Since these algorithms are quite complex, to avoid duplicating their logic in source-generated Regex code, I propose to add a class that performs such searching efficiently, with the more complex pre-processing being performed at construction-time, which will essentially serve the role of an optimized string.IndexOf(string[]).

API Proposal

namespace System.Text;

public sealed class MultiStringMatcher
{
    public ReadOnlySpan<string> Strings { get; }

    public MultiStringMatcher(ReadOnlySpan<string> strings);
    public MultiStringMatcher(params string[] strings);
    public MultiStringMatcher(MultiStringMatcherOptions options, ReadOnlySpan<string> strings);
    public MultiStringMatcher(MultiStringMatcherOptions options, params string[] strings);

    public (int Index, int StringNumber) Find(ReadOnlySpan<char> text);
    public (int Index, int StringNumber) Find(string text);
}

[Flags]
public enum MultiStringMatcherOptions
{
    None = 0,
    CaseInsensitive = 1
}

Creating a MultiStringMatcher accepts an array or span of the strings it will recognize. The Find method accepts a string or read-only span of characters, and returns the position of the longest leftfost match of one of the strings passed to the constructor, and which of the strings it found. If it does not find anything, it will return (-1, -1). These strings are also available for later inspection through the Strings property.

The constructors are overloaded to accept a MultiStringMatcherOptions enum. Currently it allows case-insensitive searching (can be easily done in Aho-Corasick by adding additional edges to the trie, but Teddy won't be used if enabled), and in the future it may be used to enable dynamically generated code for the Aho-Corasick state transitions, similar to RegexOptions.Compiled.

If an empty array of strings is passed to the constructors, the resulting matcher's Find method will always return (-1, -1). If the same string appears in the constructor many times, the Find method could either return the index of the first, the index of the last, or throw at construction time (I'm not a fan of this option).

API Usage

var matcher = new MultiStringMatcher("foo", "bar", "baz");

Console.WriteLine(matcher.Find("foobar")); // Will print (0, 0)

Alternative Designs

An important design decision lies on whether we want this API to be general-purpose and usable by itself, or to provide only what source-generated Regexes need. I imagine the API reviewers want to pursue the latter direction. In this case the API would be simplified to:

// The namespace changed.
namespace System.Text.RegularExpressions;

public sealed class MultiStringMatcher
{
    // It does not cost much to provide this API but could be removed as well.
    public ReadOnlySpan<string> Strings { get; }

    // We remove the user-friendly superfluous overloads.
    // If we support code-generated Aho-Corasick in the future, this overload will allow trimming it away.
    public MultiStringMatcher(ReadOnlySpan<string> strings);
    public MultiStringMatcher(ReadOnlySpan<string> strings, MultiStringMatcherOptions options);

    // Regexes only need the index, not the specific string that was matched.
    public int Find(ReadOnlySpan<char> text);
}

/// MultiStringMatcherOptions stays the same.

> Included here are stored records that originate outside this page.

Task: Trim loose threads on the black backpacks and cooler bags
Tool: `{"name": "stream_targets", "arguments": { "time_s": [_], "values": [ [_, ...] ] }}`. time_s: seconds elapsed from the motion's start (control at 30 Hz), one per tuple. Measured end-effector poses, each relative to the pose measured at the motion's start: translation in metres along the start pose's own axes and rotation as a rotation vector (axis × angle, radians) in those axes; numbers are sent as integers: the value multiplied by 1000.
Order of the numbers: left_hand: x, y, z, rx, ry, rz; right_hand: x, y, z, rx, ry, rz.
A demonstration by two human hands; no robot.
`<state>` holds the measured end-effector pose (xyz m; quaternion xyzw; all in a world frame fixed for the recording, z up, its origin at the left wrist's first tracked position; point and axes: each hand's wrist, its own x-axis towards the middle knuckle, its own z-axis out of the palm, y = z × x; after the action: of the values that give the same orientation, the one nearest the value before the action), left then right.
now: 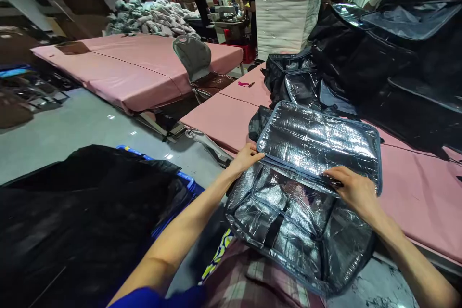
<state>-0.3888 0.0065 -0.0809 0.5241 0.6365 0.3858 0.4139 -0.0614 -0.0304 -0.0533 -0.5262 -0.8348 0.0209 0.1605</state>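
An insulated bag (285,219) with a shiny silver foil lining lies open in front of me, its mouth facing up. Its foil-lined lid (317,134), edged in grey-blue binding, is folded back onto the table. My left hand (246,160) pinches the lid's near left corner between thumb and fingers. Farther right, my right hand (352,188) is closed over the lid's near edge, beside the seam. Something small and dark shows under its fingers, too hidden to name.
The bag rests partly on a pink-covered table (407,192). Black bags (382,67) are heaped at right, near a small pink tool (246,84). Black material (83,221) over a blue crate is at left. Behind stand a chair (193,57), another pink table (137,67) and a person (200,5).
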Motion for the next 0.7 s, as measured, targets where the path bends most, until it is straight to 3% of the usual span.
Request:
{"name": "stream_targets", "arguments": {
  "time_s": [0.17, 0.27, 0.33, 0.4, 0.47, 0.53, 0.57, 0.63, 0.7],
  "values": [
    [-5, 15, 11, -430, 68, -14, 19, -24, 16, -245, -21, -188],
    [-23, 39, 1, -517, 25, 77, 9, -23, -5, -52, -25, -175],
    [-37, 59, -13, -393, 1, 153, 3, -26, -27, 189, -81, -121],
    [-48, 76, -27, -126, 32, 223, 3, -28, -44, 382, -171, -62],
    [-53, 84, -35, 188, 169, 328, 9, -29, -48, 477, -244, 2],
    [-51, 82, -33, 436, 272, 517, 20, -25, -38, 525, -286, 50],
    [-48, 78, -28, 529, 252, 632, 27, -22, -30, 541, -304, 69],
    [-36, 68, -14, 670, 87, 819, 40, -16, -15, 566, -323, 106],
    [-22, 62, 0, 770, -72, 909, 51, -11, -8, 581, -326, 135]
  ]
}}
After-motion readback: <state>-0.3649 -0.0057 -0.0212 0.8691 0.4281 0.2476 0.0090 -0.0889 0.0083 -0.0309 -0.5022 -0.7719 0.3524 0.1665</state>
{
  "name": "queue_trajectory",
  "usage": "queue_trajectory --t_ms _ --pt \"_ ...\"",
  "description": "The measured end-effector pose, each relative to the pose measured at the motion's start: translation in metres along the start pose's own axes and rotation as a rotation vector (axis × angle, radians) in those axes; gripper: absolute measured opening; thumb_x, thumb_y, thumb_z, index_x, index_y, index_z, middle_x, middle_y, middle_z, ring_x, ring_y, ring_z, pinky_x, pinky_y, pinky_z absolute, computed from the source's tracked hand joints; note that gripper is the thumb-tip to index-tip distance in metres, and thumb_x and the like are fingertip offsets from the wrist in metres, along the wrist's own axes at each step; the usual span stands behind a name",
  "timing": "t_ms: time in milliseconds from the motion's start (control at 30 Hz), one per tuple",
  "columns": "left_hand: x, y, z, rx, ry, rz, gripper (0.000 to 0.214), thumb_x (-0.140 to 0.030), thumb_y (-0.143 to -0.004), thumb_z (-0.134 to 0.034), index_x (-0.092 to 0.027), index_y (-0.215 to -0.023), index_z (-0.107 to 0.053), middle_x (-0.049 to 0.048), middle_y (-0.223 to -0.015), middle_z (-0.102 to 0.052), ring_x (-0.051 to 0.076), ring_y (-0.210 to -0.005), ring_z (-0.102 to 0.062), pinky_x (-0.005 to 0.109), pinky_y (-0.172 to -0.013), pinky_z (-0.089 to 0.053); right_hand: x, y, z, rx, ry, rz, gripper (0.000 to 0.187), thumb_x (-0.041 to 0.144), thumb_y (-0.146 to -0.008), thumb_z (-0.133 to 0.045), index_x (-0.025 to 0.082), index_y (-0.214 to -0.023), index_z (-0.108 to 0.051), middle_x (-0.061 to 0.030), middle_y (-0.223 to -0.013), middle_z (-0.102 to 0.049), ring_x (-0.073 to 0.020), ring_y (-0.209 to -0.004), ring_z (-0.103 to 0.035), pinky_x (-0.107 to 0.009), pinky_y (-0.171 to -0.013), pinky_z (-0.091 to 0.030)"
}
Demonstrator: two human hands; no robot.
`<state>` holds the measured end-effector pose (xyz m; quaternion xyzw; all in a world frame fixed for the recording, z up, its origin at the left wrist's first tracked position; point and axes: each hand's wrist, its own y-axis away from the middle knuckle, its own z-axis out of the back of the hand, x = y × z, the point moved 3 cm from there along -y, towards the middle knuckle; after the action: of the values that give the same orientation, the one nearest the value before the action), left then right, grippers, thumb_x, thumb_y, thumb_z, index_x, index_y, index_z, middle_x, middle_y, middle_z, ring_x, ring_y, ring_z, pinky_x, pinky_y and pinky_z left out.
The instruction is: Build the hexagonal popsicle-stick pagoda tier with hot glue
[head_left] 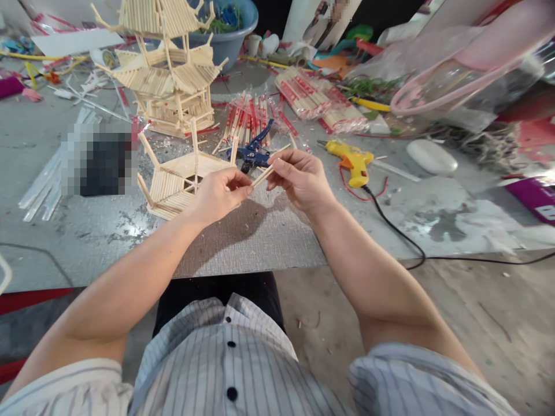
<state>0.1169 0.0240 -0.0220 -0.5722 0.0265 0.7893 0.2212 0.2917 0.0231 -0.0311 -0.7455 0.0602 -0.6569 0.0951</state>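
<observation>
Between my two hands is a thin pale wooden stick [262,175]. Its near end is pinched by the fingertips of my left hand [219,193], while my right hand [301,178] grips the other part with thumb and fingers. A second stick end shows above the right fingers; whether it is a separate stick I cannot tell. Just behind the hands lies a blue hand cutter [254,155]. Partly covered by my left hand and forearm, a six-sided wooden stick frame [173,193] with upright posts rests on the table.
A tiered stick pagoda [173,75] stands behind the frame. Wrapped chopsticks [303,95] lie at the back. To the right are a yellow glue gun [353,162] with its black cord and a white oval object [432,156]. Clear glue sticks [47,185] lie left, near a blurred dark object.
</observation>
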Motion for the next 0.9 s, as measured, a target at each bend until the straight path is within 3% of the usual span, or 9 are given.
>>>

If we want this to be a general-purpose API, we have to also think of the following:

  • Is System.Text really a good fit for this? It mostly has to do with text encoding and formatting. My other thought is System but it's already pretty bloated.
  • How about supporting UTF-8? Teddy will particularly enjoy it since twice the characters could fit in the SIMD registers, but it would make supporting case-insensitive comparisons more complicated though.

And do we actually need case-insensitivity?

Risks

The idea that we would construct an object that performs expensive initialization in source-generated code seems a bit paradoxical, given that a purpose of source generators is to avoid expensive initialization. There's no good answer to this, we have to make sure it's worth the performance benefits and tune it appropriately. It would be great if Roslyn allowed generators adding files private for themselves, but that's a big if.